All messages from NETCP OPCOM have the following prefix:
Status report from TCPware(R) for OpenVMS NETCP:
The following are the most important NETCP OPCOM messages.
Line line-id restarted after fatal error
Meaning: The network controller reported a fatal error. The line was restarting automatically.
Action: Investigate the controller error, especially if it occurs repeatedly.
Error restarting line line-id (prot-id protocol) after fatal error
Meaning: The network controller reported a fatal error and TCPware could not recover from the error. An accompanying message displays the error reported by the controller during the restart attempt. After some failures, TCPware may periodically try to restart the controller. The prot-id value is IP, ARP, RARP, LTP (long trailer packets), or STP (short trailer packets).
Action: Investigate the controller error.
Caution! Maximum receive packet rate exceeded on line line-id (rate packets/second).
Meaning: The interface specified by line-id received more packets than were allowed. This may indicate that either the receive packet rate limit is too low or that a flood of packets were sent to the system and a network problem exists that should be corrected.
Action: If the limit is too low, raise it using SET INTERFACE /RECEIVE_LIMIT. If a network problem exists, investigate and correct it.
OPCOM may display the following messages for IP-over-DECnet lines.
DECnet link lost on line line-id
Meaning: The communication path between systems is lost. Some possible causes can be that a modem line is down, a cable has been unplugged, or the peer system is shut down.
Action: If the problem persists, investigate the cause for the lost line.
DECnet line line-id reconnected to peer
Meaning: The lost line was reconnected. Network operation is back to normal.
MTU for line line-id too small, ignoring packets larger than mtu bytes
Meaning: The peer end of the IP over DECnet line is sending datagrams that are larger than TCPware can handle.
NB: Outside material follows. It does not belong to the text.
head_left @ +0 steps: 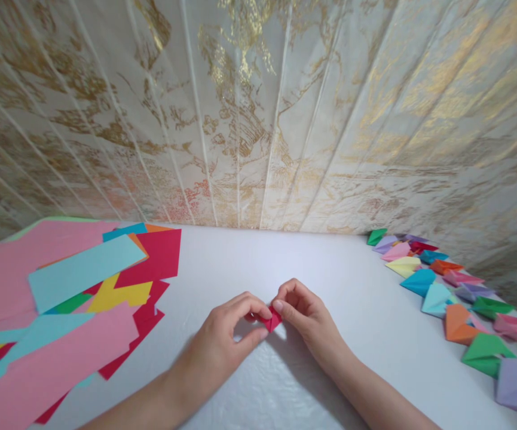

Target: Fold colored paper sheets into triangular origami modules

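Note:
A small folded piece of red paper [273, 321] is held between my two hands, just above the middle of the white table. My left hand [235, 328] pinches its left side with thumb and fingertips. On the upper right side, the thumb and bent forefinger of my right hand [305, 313] grip the same paper. Part of the paper is hidden behind the fingertips. Both hands are closed on it, with their shadows falling on the tabletop [258, 382].
Loose coloured paper sheets, among them a light blue strip [88, 269] and a pink sheet [61, 364], overlap at the left. Rows of folded paper pieces, such as a green one [486, 353], line the right side. A gold-patterned curtain [258, 119] hangs behind the table.

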Action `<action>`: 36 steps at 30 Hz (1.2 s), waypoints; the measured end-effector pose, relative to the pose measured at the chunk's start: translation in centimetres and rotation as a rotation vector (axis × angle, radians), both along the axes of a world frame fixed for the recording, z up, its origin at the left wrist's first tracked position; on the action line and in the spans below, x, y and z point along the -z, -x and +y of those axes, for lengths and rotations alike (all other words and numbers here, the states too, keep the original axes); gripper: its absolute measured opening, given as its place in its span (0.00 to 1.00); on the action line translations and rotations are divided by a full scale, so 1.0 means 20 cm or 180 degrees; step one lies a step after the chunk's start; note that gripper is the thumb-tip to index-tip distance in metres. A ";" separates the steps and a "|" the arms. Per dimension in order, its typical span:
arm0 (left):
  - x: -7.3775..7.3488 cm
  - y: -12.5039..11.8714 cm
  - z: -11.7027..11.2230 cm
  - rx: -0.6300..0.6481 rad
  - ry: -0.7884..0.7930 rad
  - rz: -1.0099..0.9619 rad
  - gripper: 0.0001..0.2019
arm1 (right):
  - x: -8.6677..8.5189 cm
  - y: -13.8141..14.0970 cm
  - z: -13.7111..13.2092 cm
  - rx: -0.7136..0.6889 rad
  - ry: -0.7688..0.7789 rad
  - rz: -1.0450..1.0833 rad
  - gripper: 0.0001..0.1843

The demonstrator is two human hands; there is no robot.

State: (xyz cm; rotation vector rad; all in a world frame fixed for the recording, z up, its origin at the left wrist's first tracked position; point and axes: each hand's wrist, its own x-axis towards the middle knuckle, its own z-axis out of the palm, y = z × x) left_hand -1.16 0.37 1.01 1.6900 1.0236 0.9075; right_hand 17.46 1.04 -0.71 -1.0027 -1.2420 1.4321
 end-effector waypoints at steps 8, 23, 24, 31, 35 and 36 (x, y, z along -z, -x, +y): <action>0.02 0.02 0.04 -0.0324 0.0122 -0.0270 0.05 | -0.05 0.01 -0.05 -0.0069 -0.0726 -0.0770 0.06; -0.01 0.00 0.00 -0.0315 0.0090 -0.0239 0.06 | 0.01 0.04 -0.06 -0.0016 -0.0305 -0.0084 0.09; -0.01 0.00 0.00 -0.0349 0.0098 -0.0244 0.06 | 0.01 0.04 -0.06 -0.0017 -0.0292 -0.0043 0.10; -0.01 -0.01 -0.01 -0.0562 0.0343 -0.0567 0.08 | 0.00 0.07 -0.07 0.0243 -0.0275 0.0241 0.14; -0.02 -0.01 -0.01 -0.0585 0.0389 -0.0645 0.08 | 0.00 0.09 -0.07 0.0246 -0.0218 0.0280 0.16; -0.02 -0.01 -0.01 -0.0609 0.0383 -0.0658 0.08 | 0.01 0.09 -0.07 0.0253 -0.0190 0.0299 0.17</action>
Action: Increase the maximum transmission unit (MTU) for the IP-over-DECnet line at the receiving host, or lower it at the sending host. You can reset the MTUs for the receiving host by using the NETCU START/IP command or by reconfiguring the network.
Shutting down line line-id after receiving fatal error
Meaning: A fatal error was detected. This message is usually accompanied by another OpenVMS message which specifies the exact error.
Action: See your OpenVMS documentation.
The TCPWARE:NETCP.LOG file logs each NETCP master server connection. You can use this file to obtain details on server errors, and to monitor access and security violations.
The NETCP.LOG file shows:
· When the connection was established
· Which protocol is servicing the connection
· The internet addresses of both hosts
· The name of the server process created
Before you examine the NETCP.LOG file, issue the NETCU SHOW SERVICES command. This command writes the current server information to the NETCP.LOG file.